My coworker did this too though not at such an extreme level. Instead of saving cash like I did with an equivalent income and family makeup, he decided to take a 401k loan for a down-payment on a house. This would be fine except he acts like he's a financial genius and belittles others for doing it without taking out loans to pay for other loans. This same guy was recently talking about cashing out the rest of his 401k because of the recent market downturn and called me an idiot for increasing my contribution amount. I guess he lives by the "buy high, sell low" mantra.

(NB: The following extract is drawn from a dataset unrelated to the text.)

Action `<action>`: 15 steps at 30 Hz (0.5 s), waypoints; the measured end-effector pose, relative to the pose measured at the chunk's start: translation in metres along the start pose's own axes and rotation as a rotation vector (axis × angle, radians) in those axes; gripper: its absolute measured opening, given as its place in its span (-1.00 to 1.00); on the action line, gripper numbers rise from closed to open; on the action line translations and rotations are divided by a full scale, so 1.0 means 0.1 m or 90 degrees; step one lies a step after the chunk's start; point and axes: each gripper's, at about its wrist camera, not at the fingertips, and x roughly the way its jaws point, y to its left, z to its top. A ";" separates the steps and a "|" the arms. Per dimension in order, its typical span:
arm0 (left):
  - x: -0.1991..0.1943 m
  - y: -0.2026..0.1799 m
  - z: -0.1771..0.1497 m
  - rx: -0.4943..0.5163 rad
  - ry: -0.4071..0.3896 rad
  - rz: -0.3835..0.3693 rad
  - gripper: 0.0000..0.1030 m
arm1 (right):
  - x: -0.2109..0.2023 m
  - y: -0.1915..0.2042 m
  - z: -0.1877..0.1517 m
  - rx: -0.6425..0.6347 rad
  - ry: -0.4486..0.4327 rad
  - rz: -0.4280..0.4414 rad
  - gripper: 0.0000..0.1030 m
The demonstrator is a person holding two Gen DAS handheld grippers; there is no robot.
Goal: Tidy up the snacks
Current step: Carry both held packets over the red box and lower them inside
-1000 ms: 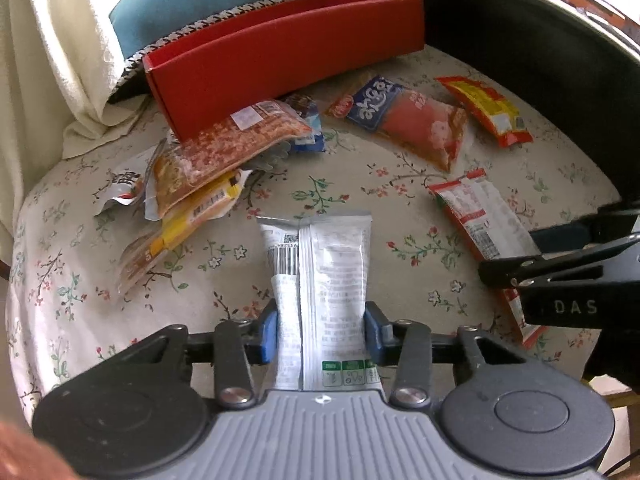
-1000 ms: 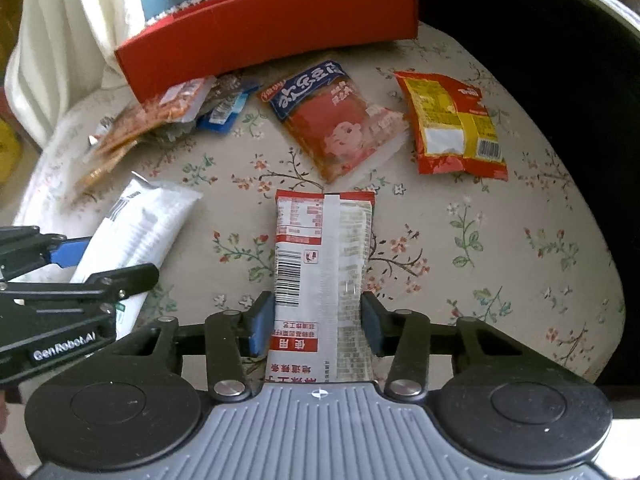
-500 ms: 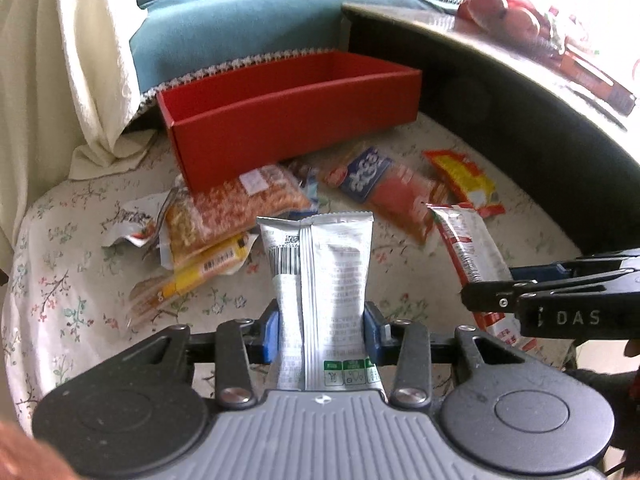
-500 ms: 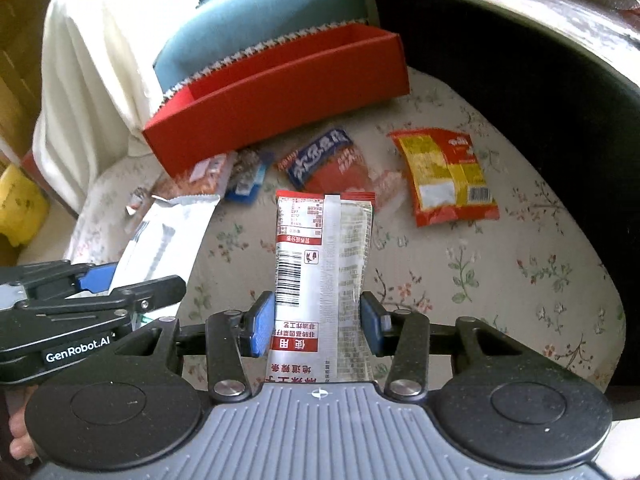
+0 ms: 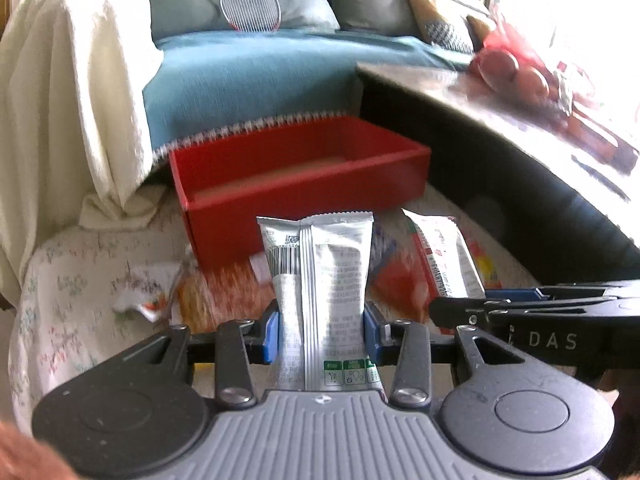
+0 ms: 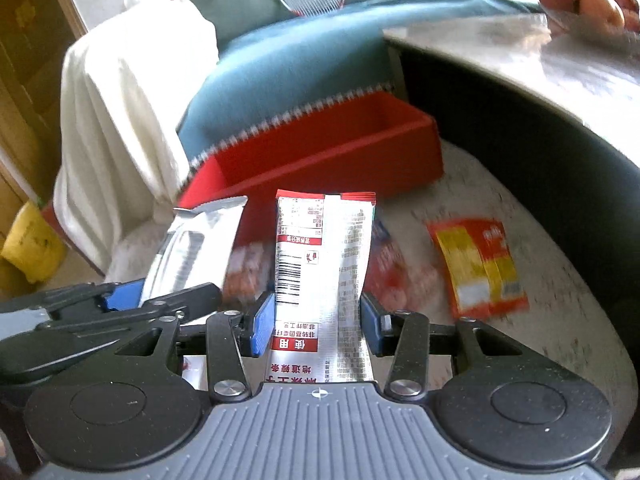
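The red box [image 5: 304, 184] lies straight ahead of both claws, its long axis crosswise. The left claw [image 5: 320, 334] grips a silver snack packet [image 5: 320, 280]; the right claw [image 6: 318, 330] grips a red-and-white packet [image 6: 320, 272].

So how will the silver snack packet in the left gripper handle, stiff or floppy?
Probably fairly stiff: the silver snack packet stands upright above the left gripper without drooping. Likely light, being a thin pouch. Its glossy film may be slippery.
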 end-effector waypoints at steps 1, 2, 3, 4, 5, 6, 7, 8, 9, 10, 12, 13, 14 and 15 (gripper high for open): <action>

It could just be an indication of the stupidly high housing prices right now. I bet most people borrowing from their 401(k)s are using it for a down payment.
I’m 40 with a couple grand and had to stop a year ago. Money was/is too tight. Better off than me. I will probably go like my FiL, a heart attack at work at 70yo.
I'll soon have 30 years of employment at the same company. I've always heavily contributed to my 401k, never took a loan. The past 5 or 6 years it's generated more in interest than I make with overtime.
I am nearing ( < 10 years) a planned retirement and because of the articles I read/click on I end up seeing lots of stories like this.
I see both extremes, "I'm 55 and have 4 million in my 401k, can I retire?" as well as medium 401k by age showing like 55yo with 80k in retirement savings.
I get more stories talking about or showing how bad average Americans are doing from a savings/living perspective. Yet, I see new cars and big ass houses everywhere. Big ass GMC and Cadillac Denali SUVs, Tesla's, all manor if expensive vehicles and fancy new houses. Everyone has the latest iPhone, etc..
I'm saying I'm driving around in one of two paid off vehicles (wife's or mine) the newest is 2011.
Whenever we go anywhere, generally most other cars are newer/nicer.
I see a ton of Teslas.
I see a ton of Denali's
I see a ton of Mercedes SUVs
Just saw a Lucid Air driving today.
So if everyone is doing so terrible, who owns all these cars?
I'm NOT saying Americans are not doing terrible... But externally people seem to be able to buy new vehicles,. Houses are easier to be bias since those are where you are physically, but there's no shortage of big new houses being built. I'm just always amazed at the difference in what I HEAR and what I SEE. Around me. I live in a semi rural area in Indiana.